Not even us. One click, and they’re writing. No login, no account, no data floating around the internet with their name on it.
Free. No account. No catch.
Most kids’ apps ask for an email, a birthday, sometimes a parent’s card — before a child has written a single word. And a blank page is intimidating enough without wondering who’s reading over your shoulder. A diary is the most private thing a child will ever write. It deserved a product built around that, not around collecting more from them.
The whole product, in three steps — the same three steps every time.
A big, calm page opens instantly. No login screen, no waiting, no email to type. If they're stuck, one tap offers an idea to get started.
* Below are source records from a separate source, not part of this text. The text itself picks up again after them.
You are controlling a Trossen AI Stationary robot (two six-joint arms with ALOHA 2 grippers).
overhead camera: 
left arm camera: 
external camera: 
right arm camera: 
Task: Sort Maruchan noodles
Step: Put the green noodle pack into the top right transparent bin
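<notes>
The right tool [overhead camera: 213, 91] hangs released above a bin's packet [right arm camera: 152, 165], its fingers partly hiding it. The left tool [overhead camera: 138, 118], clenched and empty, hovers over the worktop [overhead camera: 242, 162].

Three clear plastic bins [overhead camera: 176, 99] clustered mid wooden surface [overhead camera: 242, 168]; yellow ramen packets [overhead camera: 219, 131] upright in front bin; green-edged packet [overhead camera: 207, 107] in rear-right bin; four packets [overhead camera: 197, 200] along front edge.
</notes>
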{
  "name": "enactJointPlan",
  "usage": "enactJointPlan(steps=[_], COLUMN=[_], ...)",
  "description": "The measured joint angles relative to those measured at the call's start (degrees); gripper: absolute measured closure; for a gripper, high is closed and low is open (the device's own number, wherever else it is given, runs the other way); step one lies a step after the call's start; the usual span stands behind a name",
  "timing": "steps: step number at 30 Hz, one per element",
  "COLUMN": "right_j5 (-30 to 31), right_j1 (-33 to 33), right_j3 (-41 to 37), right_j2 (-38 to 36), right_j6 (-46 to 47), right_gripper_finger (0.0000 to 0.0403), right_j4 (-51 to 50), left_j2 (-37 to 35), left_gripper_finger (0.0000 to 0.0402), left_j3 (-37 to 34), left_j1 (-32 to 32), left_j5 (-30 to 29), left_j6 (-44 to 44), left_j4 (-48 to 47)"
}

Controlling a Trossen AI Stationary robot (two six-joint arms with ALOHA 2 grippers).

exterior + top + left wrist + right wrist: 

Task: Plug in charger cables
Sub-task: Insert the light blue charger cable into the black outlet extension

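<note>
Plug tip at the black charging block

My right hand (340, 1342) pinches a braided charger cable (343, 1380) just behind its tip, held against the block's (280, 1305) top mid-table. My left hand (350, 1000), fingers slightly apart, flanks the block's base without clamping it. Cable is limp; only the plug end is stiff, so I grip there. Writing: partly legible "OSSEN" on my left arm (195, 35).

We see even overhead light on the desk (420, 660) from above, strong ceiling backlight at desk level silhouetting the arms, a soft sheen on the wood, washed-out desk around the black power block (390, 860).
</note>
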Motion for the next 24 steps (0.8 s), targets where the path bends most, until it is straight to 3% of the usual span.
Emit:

Whenever they're ready — today or in a year — one click turns their entries into a keepsake.
Print it, save it as a PDF, or download a plain backup file. It's theirs to keep forever, in their hands.
We didn’t write a privacy policy promising to protect your child’s words. We built a product that never receives them.
There's no account to create and nothing to forget. Open the page and start writing — that's the whole flow.
Every word is stored in this browser, on this computer. We built no server for it to travel to, so it never does.
We don't collect what we never receive. There's no database of children's journals anywhere — including ours — because we chose not to build one.
Because nothing leaves this device, clearing your browser’s data will erase the journal, and it won’t appear on another device. That’s the cost of never collecting it. It’s why making a keepsake — a print, a PDF, a backup file — matters: it’s not just the payoff, it’s the backup too.
No subscription, no account required to unlock anything, no upsell waiting at the keepsake step. Free, forever, for this product.